## Requirement
Your response should consist of the full data, set down exactly.

## Supplied material
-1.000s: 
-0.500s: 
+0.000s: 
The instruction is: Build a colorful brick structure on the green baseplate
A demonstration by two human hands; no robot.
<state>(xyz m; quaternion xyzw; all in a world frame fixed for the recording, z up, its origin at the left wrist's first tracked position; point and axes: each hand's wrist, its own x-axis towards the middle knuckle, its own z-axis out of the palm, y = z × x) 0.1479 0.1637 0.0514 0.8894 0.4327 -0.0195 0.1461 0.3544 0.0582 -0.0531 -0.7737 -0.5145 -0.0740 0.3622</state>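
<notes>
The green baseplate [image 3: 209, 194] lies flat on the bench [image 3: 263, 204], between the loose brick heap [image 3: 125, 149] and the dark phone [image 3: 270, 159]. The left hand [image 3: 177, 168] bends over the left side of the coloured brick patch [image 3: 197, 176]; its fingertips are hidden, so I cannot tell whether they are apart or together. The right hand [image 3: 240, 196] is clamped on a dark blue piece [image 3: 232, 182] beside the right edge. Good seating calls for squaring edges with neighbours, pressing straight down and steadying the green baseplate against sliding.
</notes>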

## Task response
-1.000s: 
-0.500s: 
+0.000s: 
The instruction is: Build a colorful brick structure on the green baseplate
A demonstration by two human hands; no robot.
<state>(xyz m; quaternion xyzw; all in a world frame fixed for the recording, z up, its origin at the left wrist's first tracked position; point and axes: each hand's wrist, its own x-axis towards the middle knuckle, its own z-axis out of the palm, y = z × x) 0.1479 0.1637 0.0514 0.8894 0.4327 -0.0195 0.1461 0.3544 0.0582 -0.0531 -0.7737 -0.5145 -0.0740 0.3622</state>
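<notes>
The green baseplate [image 3: 209, 194] lies flat on the bench [image 3: 263, 204], between the loose brick heap [image 3: 125, 149] and the dark phone [image 3: 270, 159]. The left hand [image 3: 177, 168] bends over the left side of the coloured brick patch [image 3: 197, 176]; its fingertips are hidden, so I cannot tell whether they are apart or together. The right hand [image 3: 240, 196] is clamped on a dark blue piece [image 3: 232, 182] beside the right edge. Good seating calls for squaring edges with neighbours, pressing straight down and steadying the green baseplate against sliding.
</notes>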

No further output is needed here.